Below are some entries. Copy each line that holds the string "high".

MATERIAL SUPPLIED START

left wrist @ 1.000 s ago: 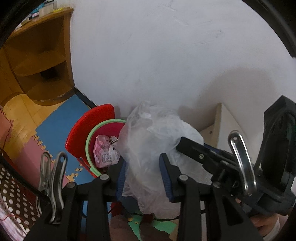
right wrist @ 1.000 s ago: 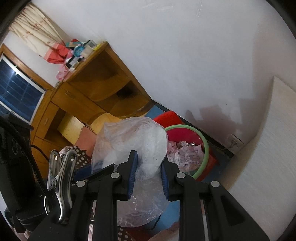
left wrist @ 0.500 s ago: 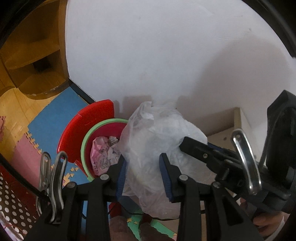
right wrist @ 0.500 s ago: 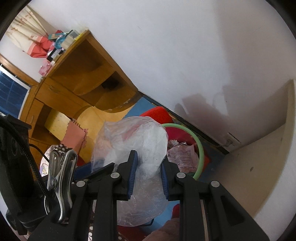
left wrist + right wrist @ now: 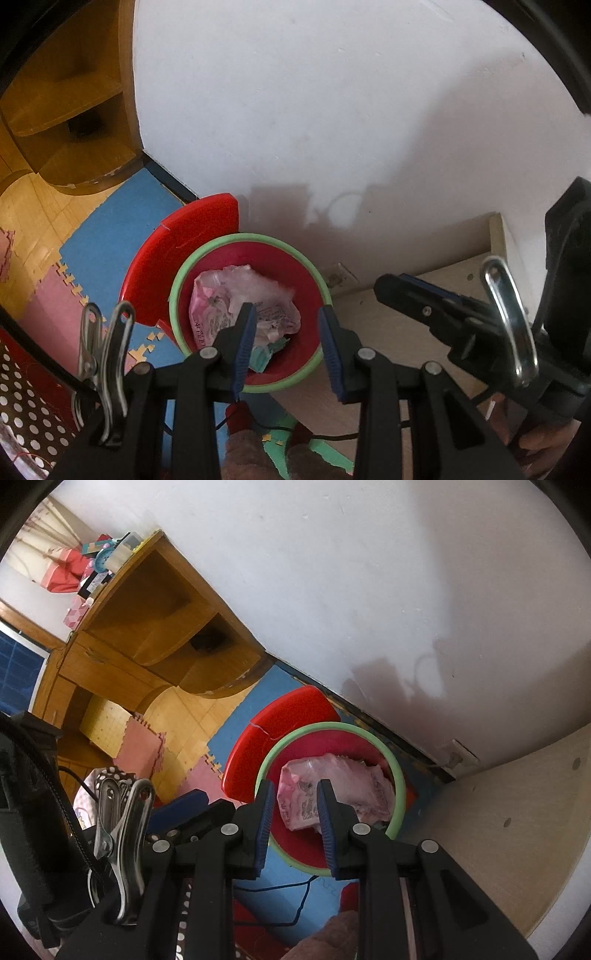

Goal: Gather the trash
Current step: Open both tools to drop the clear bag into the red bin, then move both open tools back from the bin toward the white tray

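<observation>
A red bin with a green rim (image 5: 258, 236) (image 5: 332, 725) stands on the floor by the white wall, its red lid (image 5: 184, 251) (image 5: 280, 716) leaning behind it. Crumpled pink and white plastic trash (image 5: 236, 295) (image 5: 343, 779) lies inside. My left gripper (image 5: 286, 314) hangs over the bin's mouth, open, with nothing between its blue pads. My right gripper (image 5: 295, 786) hangs over the bin's left side, also open and empty. Each gripper shows at the edge of the other's view: the right one (image 5: 399, 288) and the left one (image 5: 192, 797). No clear bag is in view.
A wooden corner shelf (image 5: 66, 110) (image 5: 155, 627) stands to the left along the wall. Blue and pink foam mats (image 5: 122, 210) cover the floor. A pale wooden panel (image 5: 424, 280) (image 5: 498, 812) sits right of the bin, below a wall socket (image 5: 338, 275). A dark cable (image 5: 295, 897) lies below.
The clear plastic bag that sat between both grippers' pads is gone from view. Both grippers have sunk toward the bin, which now looks larger.
</observation>
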Demonstrator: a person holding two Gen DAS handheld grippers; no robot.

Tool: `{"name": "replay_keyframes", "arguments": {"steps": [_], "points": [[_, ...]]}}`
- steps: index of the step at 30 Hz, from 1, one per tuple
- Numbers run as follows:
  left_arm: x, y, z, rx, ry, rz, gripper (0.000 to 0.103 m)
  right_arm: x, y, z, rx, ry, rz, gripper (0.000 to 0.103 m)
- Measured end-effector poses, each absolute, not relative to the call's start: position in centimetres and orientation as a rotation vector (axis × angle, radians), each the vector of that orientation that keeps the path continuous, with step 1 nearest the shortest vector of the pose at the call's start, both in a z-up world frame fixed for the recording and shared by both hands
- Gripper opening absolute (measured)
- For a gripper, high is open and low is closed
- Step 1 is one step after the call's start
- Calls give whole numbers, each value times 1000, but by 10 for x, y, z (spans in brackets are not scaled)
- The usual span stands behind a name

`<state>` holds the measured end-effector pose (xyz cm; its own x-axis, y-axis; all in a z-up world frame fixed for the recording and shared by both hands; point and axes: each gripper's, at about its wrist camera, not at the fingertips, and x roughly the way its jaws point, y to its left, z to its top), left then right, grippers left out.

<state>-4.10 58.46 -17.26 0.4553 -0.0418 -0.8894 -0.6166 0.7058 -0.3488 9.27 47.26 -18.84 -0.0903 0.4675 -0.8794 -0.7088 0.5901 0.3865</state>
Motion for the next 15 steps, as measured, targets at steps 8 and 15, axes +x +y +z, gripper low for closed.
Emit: {"name": "replay_keyframes", "arguments": {"steps": [8,15], "points": [[-42,579,-165,-701,1054,392,35,85,462,-178,-212,1316,999,26],[-48,567,-154,-689,1040,391,35,77,446,-161,-176,1290,1016,26]]}}
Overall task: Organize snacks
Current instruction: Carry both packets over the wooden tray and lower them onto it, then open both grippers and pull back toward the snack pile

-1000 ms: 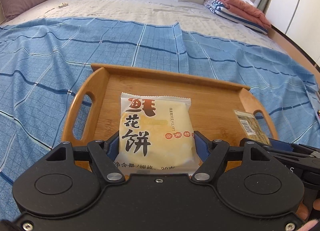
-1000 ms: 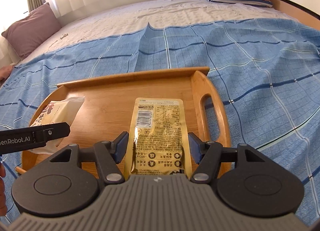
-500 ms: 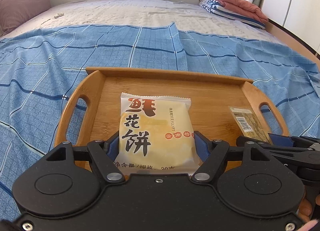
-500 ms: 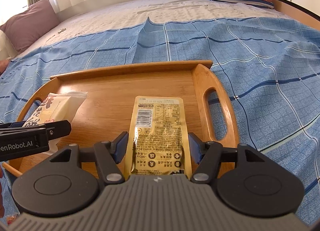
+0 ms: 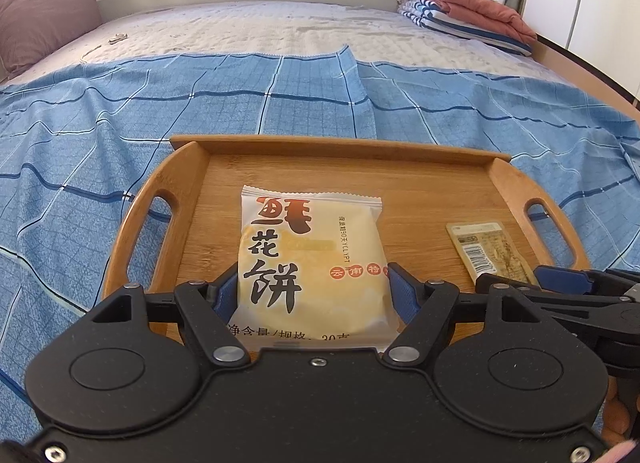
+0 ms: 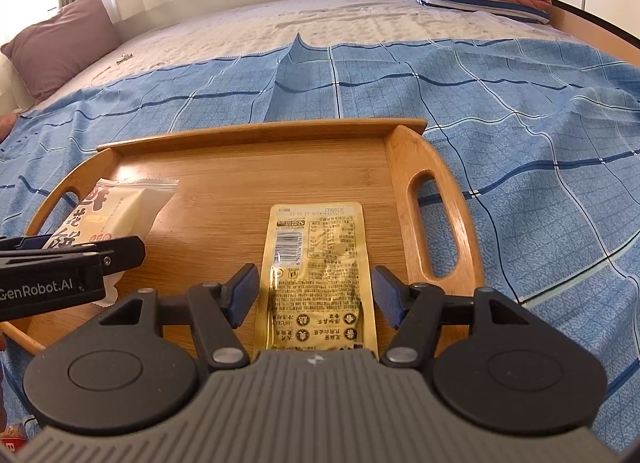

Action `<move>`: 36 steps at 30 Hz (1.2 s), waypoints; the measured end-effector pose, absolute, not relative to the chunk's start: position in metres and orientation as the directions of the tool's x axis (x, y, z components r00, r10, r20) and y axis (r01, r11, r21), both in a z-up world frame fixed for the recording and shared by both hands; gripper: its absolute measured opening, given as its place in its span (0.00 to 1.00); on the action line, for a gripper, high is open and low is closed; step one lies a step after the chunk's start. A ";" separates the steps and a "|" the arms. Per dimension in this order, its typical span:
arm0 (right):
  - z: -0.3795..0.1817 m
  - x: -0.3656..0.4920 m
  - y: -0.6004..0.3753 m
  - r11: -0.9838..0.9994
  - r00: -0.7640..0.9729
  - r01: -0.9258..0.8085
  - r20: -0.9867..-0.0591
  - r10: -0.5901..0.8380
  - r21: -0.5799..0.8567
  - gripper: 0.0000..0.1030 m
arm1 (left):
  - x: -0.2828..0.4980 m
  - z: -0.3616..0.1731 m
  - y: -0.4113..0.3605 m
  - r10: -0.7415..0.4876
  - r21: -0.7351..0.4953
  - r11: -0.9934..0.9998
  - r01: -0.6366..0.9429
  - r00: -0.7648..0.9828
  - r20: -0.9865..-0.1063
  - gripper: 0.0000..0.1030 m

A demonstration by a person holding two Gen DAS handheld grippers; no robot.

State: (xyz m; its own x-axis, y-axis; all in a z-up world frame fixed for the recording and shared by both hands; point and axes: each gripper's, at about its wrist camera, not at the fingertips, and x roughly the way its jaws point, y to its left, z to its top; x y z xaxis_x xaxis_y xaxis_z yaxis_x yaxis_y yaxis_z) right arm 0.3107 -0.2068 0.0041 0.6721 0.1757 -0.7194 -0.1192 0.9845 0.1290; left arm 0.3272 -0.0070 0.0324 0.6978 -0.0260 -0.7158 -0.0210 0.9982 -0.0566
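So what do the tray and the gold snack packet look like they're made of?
Tray: looks like bamboo or light wood with a smooth satin finish, showing fine straight grain strips. Gold snack packet: apparently metallised plastic film, glossy, with creases catching the light.

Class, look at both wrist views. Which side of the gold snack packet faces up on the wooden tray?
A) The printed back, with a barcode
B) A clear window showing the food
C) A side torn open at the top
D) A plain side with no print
A: the gold snack packet lies flat on the wooden tray with a barcode and fine label print facing up, and it looks sealed.
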 end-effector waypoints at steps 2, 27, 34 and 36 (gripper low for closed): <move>0.004 0.311 -0.207 0.984 0.674 -0.119 -0.717 0.177 0.132 0.69 | 0.327 0.031 -0.007 -0.026 -0.057 0.998 -0.021 0.696 -0.718 0.70; 0.056 0.245 -0.214 0.974 0.725 -0.181 -0.650 0.228 0.139 0.95 | 0.251 0.084 0.004 -0.042 -0.009 0.999 0.047 0.766 -0.642 0.99; 0.073 0.209 -0.214 0.973 0.743 -0.198 -0.629 0.227 0.118 0.98 | 0.208 0.099 0.009 -0.075 -0.031 0.997 0.071 0.783 -0.617 1.00; 0.076 0.198 -0.214 0.972 0.747 -0.204 -0.622 0.233 0.119 0.98 | 0.195 0.103 0.012 -0.086 -0.043 0.996 0.076 0.786 -0.612 1.00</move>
State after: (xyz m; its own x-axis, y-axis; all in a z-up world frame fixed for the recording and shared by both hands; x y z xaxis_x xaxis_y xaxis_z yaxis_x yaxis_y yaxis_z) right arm 0.1981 -0.2144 0.0764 0.7473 0.2327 -0.6224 -0.2036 0.9718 0.1189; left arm 0.1948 0.0117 0.1028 0.7862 -0.0863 -0.6119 0.0760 0.9962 -0.0430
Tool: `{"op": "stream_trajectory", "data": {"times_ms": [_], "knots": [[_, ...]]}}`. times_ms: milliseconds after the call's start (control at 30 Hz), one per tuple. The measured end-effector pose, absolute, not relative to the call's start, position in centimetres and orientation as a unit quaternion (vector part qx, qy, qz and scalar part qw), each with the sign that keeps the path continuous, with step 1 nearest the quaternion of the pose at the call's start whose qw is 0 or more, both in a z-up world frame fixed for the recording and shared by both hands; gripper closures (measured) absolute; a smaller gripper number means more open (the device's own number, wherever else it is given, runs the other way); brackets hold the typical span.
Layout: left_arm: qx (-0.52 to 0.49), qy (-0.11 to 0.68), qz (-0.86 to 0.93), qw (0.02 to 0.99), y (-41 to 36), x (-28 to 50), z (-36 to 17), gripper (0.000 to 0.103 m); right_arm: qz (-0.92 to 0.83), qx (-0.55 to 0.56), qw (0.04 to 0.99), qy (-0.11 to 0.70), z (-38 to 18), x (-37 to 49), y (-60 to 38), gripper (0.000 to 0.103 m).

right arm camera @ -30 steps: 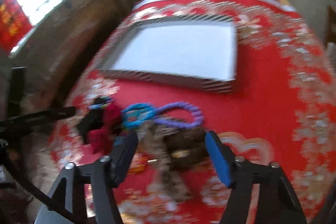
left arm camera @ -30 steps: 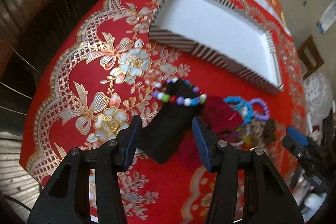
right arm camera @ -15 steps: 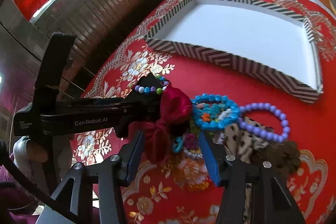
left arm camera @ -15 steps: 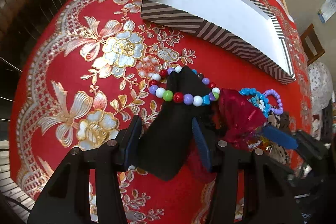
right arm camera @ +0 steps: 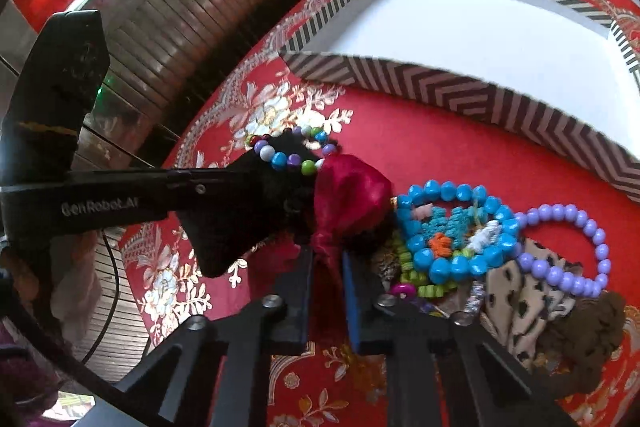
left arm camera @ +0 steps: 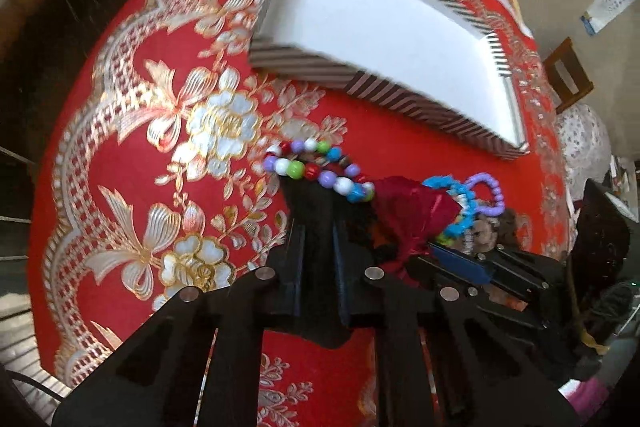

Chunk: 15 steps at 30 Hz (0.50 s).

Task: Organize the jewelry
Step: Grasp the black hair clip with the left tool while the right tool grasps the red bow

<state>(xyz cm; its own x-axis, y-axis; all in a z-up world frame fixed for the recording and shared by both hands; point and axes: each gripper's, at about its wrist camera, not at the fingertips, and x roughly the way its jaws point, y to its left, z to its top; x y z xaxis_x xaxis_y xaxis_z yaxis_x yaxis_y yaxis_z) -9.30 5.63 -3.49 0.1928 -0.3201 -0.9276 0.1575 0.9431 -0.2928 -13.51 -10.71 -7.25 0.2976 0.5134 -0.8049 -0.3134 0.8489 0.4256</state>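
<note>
Striped tray [left arm camera: 400, 95] motion-blurred along its near wall in the left wrist view; in the right wrist view its right end [right arm camera: 560, 131] is cut by the frame edge. Black pouch [left arm camera: 316, 223] mostly hidden between left gripper [left arm camera: 318, 263] jaws, and the red pouch [right arm camera: 352, 203] neck is buried between right gripper [right arm camera: 326, 291] jaws. Small items under the blue bracelet [right arm camera: 452, 223] overlap too much to tell apart, and the brown lump [right arm camera: 580, 339] at right is unidentifiable.

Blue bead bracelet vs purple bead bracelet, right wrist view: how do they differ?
The blue bead bracelet has bigger turquoise beads and encloses knitted scraps; the purple bead bracelet has smaller lilac beads around an open loop. Blue lies nearer the right gripper. Both lie flat on the red tablecloth, touching.
</note>
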Motion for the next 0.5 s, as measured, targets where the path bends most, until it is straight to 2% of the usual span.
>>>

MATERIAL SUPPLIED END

* ANSWER TO THE EXERCISE
- For a gripper, high is open and low is closed
Action `<move>`: 36 steps at 30 Hz (1.2 s), waypoints; the measured end-effector pose, absolute, not relative to the chunk's start: position in metres and orientation as the directions of the tool's x axis (x, y, z components r00, r10, r20) and y axis (r01, r11, r21), both in a z-up world frame fixed for the recording and shared by both hands; gripper: its absolute measured opening, given as its place in its span (0.00 to 1.00); on the action line, for a gripper, high is open and low is closed; step one lies a step after the chunk's start. A ";" separates the steps and a "|" the arms. Per dimension in this order, its typical span:

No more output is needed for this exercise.